# Cashing checks - what is the timeline ?



## EXPAT09 (Sep 11, 2009)

Got two UAE bank checks - 1 from February -2011 and 1 from April -2011, have not cashed/deposited them yet. 
anybody knows what are the timelines for cashing/depositing checks ? 60 days? 6mos? a yr?


----------



## Guest (May 24, 2011)

EXPAT09 said:


> Got two UAE bank checks - 1 from February -2011 and 1 from April -2011, have not cashed/deposited them yet.
> anybody knows what are the timelines for cashing/depositing checks ? 60 days? 6mos? a yr?
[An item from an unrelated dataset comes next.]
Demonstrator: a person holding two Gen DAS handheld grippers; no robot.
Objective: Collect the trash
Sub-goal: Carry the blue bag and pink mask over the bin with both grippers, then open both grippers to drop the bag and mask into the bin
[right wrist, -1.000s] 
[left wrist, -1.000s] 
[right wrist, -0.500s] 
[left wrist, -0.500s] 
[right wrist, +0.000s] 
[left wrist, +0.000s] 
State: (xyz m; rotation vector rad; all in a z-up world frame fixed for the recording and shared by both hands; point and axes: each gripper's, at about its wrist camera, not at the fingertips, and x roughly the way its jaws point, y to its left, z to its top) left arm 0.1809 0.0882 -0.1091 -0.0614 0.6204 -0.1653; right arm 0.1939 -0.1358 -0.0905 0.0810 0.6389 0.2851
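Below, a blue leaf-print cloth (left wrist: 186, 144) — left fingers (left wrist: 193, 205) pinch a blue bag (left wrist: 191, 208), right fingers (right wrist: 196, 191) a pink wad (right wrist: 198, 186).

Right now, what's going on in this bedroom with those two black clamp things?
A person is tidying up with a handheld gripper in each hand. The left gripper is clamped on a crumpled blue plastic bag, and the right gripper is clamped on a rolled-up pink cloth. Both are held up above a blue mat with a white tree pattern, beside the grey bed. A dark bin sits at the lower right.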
6 months, but checks are so unreliable here that i would cash them early same day! :juggle:


----------



## ALLAITH (May 19, 2011)

Hi
this is alowyes better to talk to the bank to have corrickt information for it
But my knowlege it`s deppend on the checks type, so as you sayes this is bank checks . as i understand. this is not personal cheacks if it`s banks checks and it`s aproved from the bank and stamped you can collickt it in a year and even if you don`t collickt there will be some statment you make than they give you others.
but if it`s a personal cheaks i belive it only 3 Monthes from the check time
any way alowyes better to call the bank to be sure
Regards


----------



## Canuck_Sens (Nov 16, 2010)

Raminviper said:


> 6 months, but checks are so unreliable here that i would cash them early same day! :juggle:


This is very true. I second that!!!! Cash ASAP if you can and don't accept any that goes beyond 5 months "cuz" you will then fall under the "gray area"

Cheers!!!


----------